DESCRIPTION OF THE TASK:
From the records below, transcribe only the lines running from the one with "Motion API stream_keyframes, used" through the one with "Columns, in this". Keep both of those end lines.

═════ AVAILABLE DATA ═════

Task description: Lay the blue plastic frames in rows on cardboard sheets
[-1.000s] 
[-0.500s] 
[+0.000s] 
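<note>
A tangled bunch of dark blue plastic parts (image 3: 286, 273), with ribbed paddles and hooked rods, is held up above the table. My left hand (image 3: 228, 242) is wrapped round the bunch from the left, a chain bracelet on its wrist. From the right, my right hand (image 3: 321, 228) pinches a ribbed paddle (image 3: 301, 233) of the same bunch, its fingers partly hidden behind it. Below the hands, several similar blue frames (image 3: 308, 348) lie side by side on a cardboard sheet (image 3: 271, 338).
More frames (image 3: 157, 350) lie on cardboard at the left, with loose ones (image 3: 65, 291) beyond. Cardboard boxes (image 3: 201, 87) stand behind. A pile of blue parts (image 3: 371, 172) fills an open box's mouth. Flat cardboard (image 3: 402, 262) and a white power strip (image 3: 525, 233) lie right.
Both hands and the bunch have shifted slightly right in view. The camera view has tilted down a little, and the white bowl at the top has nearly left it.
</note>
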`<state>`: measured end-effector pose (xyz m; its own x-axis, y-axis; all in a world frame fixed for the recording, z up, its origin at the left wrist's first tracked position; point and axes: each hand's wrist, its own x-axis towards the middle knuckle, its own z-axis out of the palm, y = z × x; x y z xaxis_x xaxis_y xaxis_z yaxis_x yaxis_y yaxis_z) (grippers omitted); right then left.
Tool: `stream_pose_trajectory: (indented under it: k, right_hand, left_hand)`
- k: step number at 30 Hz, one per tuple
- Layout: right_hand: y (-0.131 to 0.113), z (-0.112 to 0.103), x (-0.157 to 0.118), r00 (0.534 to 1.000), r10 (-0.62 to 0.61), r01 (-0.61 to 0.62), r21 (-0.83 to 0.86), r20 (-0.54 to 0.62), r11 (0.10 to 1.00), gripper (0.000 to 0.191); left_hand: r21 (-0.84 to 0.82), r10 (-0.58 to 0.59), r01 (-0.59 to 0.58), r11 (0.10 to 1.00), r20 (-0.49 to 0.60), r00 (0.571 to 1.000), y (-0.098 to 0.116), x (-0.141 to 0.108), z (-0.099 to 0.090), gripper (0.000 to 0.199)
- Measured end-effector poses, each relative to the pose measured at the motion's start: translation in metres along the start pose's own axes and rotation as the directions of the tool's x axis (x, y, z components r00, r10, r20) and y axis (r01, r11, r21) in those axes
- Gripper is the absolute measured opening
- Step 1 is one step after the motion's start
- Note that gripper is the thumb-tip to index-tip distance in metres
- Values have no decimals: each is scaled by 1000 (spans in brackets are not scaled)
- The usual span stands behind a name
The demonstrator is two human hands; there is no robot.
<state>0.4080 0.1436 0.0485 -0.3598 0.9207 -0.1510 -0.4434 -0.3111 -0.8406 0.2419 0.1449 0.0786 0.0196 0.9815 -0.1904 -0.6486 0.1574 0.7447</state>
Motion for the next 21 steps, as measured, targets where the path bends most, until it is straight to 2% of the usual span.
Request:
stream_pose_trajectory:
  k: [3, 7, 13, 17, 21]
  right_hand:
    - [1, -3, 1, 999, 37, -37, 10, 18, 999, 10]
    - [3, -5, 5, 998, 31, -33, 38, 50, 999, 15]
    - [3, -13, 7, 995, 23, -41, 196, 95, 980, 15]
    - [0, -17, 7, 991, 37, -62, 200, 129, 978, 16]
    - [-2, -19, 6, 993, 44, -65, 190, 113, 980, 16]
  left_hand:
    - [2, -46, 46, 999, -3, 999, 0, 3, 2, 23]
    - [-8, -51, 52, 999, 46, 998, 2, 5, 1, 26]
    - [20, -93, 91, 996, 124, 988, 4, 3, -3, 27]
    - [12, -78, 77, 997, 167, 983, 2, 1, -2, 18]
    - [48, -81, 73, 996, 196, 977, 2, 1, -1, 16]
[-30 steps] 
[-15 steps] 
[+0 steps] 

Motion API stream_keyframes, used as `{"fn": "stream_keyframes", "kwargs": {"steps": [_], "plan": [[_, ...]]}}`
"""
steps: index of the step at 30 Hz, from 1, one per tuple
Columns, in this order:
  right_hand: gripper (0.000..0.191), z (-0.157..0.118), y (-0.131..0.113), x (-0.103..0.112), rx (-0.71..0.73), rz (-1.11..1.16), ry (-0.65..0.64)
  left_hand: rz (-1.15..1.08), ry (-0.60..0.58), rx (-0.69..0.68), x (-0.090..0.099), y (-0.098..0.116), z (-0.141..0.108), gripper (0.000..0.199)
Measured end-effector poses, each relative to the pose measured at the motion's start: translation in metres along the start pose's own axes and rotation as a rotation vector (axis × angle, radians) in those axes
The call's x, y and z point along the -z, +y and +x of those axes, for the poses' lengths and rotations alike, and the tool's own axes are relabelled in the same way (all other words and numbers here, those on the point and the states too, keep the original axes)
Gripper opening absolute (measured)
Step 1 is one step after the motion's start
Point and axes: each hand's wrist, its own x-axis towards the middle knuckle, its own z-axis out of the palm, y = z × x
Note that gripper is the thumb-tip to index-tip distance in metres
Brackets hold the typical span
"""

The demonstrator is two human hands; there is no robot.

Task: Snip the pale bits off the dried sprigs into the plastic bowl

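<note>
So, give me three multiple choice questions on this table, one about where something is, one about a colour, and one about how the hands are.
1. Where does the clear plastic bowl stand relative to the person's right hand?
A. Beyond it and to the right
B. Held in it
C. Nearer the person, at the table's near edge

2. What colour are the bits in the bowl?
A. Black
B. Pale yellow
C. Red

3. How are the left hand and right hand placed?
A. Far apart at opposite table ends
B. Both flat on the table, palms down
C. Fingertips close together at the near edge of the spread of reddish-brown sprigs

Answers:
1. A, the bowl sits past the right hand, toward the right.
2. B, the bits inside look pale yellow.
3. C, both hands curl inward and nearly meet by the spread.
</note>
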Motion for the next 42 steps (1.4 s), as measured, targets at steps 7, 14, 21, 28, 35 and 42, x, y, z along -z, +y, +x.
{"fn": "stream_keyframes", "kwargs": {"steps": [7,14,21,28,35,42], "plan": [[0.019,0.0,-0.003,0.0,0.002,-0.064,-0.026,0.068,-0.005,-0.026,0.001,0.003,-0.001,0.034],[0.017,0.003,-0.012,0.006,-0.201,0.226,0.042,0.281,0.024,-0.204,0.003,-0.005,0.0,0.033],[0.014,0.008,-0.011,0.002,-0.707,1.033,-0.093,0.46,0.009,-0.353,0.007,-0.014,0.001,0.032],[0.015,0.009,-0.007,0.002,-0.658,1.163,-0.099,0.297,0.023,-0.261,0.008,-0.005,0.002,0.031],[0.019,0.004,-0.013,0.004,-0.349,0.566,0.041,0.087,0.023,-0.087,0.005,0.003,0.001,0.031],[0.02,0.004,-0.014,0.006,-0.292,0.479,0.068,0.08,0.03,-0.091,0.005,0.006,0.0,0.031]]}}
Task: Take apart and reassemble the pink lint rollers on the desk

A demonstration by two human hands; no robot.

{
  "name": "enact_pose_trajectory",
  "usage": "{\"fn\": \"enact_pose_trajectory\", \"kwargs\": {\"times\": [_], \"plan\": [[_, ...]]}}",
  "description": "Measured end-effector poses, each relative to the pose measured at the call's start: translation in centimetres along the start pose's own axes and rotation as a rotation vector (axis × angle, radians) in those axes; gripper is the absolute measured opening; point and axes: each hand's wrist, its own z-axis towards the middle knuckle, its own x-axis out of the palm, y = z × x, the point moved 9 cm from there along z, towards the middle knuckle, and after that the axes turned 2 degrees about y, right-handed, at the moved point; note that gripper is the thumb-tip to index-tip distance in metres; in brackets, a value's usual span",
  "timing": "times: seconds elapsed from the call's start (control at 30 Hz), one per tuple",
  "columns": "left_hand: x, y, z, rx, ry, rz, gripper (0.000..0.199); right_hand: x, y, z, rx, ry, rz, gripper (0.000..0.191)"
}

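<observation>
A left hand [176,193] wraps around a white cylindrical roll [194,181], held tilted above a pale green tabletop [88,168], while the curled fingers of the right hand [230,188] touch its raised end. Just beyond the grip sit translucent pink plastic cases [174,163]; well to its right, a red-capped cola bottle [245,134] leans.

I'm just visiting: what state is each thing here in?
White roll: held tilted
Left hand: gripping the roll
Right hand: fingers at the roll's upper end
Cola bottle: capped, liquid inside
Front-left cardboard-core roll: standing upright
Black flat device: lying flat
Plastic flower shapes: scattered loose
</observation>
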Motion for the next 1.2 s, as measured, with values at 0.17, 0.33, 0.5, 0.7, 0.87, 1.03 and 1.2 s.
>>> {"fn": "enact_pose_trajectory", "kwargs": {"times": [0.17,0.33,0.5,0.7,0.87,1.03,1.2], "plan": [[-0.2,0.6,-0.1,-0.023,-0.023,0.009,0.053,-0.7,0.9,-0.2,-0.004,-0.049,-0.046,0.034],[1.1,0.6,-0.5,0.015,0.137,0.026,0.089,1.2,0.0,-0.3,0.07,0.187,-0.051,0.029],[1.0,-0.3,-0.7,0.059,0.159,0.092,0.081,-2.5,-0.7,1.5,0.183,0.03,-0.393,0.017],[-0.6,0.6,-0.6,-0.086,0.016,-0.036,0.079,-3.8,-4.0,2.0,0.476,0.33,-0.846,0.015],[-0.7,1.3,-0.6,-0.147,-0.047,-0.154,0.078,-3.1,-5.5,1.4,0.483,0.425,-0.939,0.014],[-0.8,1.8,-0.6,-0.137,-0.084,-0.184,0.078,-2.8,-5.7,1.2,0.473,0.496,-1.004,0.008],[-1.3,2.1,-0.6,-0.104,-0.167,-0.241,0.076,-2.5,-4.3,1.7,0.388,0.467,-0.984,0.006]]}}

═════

SOLUTION FOR THIS PROBLEM:
Motion API stream_keyframes, used as `{"fn": "stream_keyframes", "kwargs": {"steps": [_], "plan": [[_, ...]]}}`
"""
steps: index of the step at 30 Hz, from 1, one per tuple
Columns, in this order:

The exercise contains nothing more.